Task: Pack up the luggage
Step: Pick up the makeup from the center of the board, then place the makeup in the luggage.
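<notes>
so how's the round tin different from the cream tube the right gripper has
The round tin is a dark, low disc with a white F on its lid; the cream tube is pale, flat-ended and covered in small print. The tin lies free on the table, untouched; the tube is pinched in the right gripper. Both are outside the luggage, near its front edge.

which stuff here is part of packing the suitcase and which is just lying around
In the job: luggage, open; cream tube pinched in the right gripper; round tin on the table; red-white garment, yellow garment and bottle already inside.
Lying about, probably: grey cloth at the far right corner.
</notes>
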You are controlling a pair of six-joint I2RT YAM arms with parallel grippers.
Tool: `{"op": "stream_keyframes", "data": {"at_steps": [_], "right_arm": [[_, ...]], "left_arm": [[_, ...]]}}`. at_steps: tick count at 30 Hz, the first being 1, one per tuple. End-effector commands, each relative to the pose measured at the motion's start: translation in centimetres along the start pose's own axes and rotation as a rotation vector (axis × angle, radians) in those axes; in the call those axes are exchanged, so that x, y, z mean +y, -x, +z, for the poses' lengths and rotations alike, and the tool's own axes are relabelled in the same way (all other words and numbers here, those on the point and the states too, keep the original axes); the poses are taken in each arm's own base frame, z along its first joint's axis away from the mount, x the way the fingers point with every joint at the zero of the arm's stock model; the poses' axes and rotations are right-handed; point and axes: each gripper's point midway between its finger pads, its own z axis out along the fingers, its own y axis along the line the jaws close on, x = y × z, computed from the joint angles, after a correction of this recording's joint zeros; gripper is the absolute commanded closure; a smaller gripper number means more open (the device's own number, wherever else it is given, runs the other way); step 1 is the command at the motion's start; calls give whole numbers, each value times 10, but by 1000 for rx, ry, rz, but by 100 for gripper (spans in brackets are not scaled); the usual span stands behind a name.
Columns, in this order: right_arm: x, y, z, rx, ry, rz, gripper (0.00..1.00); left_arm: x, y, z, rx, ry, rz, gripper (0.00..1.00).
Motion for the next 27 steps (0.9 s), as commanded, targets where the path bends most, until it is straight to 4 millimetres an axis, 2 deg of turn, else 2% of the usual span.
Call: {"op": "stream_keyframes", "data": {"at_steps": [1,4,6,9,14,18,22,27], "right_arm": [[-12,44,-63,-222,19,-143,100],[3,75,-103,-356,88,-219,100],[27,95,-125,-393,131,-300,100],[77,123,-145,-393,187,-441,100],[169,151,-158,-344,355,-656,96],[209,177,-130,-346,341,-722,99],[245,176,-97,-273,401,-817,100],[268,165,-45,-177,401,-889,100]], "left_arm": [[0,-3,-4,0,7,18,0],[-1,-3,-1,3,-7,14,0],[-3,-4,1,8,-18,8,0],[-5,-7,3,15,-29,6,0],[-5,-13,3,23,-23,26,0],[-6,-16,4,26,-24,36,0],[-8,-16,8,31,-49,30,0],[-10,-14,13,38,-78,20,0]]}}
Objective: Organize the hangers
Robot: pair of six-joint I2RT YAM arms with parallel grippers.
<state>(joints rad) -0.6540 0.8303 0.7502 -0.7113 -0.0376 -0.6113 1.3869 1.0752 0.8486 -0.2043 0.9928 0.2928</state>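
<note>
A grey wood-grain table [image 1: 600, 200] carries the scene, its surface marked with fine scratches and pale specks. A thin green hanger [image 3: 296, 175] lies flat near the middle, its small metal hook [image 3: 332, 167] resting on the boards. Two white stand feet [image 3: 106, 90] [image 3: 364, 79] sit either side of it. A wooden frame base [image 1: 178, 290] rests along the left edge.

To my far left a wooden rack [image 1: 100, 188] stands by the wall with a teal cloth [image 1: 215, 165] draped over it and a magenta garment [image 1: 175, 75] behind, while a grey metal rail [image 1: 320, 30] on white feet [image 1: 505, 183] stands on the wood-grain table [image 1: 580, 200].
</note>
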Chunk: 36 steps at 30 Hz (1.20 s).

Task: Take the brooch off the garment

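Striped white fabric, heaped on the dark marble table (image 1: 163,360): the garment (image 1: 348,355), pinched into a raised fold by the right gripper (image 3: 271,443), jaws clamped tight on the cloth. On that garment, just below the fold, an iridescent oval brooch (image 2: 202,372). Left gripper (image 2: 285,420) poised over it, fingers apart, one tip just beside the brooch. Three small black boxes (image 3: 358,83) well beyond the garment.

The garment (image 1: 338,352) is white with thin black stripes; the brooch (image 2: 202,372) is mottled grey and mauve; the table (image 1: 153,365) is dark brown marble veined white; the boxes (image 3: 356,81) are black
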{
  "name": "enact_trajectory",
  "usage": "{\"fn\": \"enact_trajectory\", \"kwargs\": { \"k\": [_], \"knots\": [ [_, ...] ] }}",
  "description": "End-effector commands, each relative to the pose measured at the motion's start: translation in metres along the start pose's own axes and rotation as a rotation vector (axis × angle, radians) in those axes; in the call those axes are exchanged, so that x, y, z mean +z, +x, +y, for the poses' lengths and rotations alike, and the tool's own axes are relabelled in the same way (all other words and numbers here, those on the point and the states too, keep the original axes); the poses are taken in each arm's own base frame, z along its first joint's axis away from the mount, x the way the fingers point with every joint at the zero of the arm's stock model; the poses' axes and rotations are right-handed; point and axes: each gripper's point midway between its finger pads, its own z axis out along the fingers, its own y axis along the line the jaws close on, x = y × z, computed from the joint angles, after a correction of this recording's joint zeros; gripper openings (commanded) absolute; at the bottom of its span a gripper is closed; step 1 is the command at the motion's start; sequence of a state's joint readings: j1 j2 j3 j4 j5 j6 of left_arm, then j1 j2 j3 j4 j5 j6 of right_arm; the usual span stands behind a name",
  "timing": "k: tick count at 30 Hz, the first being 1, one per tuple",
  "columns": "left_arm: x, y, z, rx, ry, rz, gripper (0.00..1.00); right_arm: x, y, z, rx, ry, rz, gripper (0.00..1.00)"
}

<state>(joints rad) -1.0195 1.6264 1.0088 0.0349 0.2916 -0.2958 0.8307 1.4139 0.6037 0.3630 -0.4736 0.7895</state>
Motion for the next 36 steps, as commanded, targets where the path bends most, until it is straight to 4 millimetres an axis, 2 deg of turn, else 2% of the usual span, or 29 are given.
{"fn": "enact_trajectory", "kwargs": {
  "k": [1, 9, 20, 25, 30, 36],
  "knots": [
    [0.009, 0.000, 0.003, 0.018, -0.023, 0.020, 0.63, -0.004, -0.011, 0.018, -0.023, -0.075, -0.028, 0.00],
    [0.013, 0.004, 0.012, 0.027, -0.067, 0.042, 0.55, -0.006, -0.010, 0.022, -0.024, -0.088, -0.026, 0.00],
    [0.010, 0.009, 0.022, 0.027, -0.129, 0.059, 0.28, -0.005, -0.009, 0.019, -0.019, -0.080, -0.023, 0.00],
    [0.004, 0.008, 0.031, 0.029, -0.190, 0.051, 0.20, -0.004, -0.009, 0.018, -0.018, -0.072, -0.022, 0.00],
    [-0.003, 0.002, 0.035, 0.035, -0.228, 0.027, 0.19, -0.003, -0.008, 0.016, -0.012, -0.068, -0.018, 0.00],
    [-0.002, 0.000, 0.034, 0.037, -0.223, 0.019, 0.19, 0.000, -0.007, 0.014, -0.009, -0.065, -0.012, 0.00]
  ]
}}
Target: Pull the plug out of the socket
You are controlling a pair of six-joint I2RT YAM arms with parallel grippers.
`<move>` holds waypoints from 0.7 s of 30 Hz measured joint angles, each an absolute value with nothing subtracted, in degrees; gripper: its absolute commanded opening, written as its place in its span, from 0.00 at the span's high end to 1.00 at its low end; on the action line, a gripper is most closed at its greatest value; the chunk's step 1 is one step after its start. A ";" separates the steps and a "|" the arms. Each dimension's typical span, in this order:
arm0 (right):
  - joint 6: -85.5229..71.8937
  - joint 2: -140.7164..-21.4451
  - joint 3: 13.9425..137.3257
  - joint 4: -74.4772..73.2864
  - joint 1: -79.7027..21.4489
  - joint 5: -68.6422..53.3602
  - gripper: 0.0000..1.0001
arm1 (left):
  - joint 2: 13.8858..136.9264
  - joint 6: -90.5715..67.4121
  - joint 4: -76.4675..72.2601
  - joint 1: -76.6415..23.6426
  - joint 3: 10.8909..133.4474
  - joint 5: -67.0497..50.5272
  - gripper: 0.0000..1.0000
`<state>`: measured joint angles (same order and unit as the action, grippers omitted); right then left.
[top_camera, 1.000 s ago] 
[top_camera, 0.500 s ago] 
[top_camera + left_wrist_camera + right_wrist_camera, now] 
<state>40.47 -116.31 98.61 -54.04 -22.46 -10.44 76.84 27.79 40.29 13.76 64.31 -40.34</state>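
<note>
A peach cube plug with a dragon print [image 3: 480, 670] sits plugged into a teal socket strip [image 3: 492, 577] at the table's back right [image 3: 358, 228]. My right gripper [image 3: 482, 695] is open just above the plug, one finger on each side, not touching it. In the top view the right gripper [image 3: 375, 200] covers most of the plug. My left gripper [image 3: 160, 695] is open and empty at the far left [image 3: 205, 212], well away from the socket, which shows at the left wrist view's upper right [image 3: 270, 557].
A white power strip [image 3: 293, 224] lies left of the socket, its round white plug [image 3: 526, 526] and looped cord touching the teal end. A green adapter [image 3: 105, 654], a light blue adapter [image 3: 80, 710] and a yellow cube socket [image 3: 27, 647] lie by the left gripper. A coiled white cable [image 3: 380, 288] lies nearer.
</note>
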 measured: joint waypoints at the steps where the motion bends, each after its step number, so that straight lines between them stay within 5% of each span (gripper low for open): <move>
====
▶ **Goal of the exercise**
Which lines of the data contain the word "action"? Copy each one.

▶ **Task answer**
`<move>` holds waypoints from 0.7 s of 30 Hz measured joint angles, each an absolute value with nothing subtracted, in degrees; gripper: its absolute commanded opening, written as its place in its span, from 0.00 at the span's high end to 1.00 at its low end; on the action line, a gripper is most closed at its greatest value; the chunk's step 1 is one step after its start. A ";" separates the steps and a "|" the arms. Each dimension's typical span, in this order:
`<state>`: measured joint angles (same order and unit as the action, grippers omitted); right then left.

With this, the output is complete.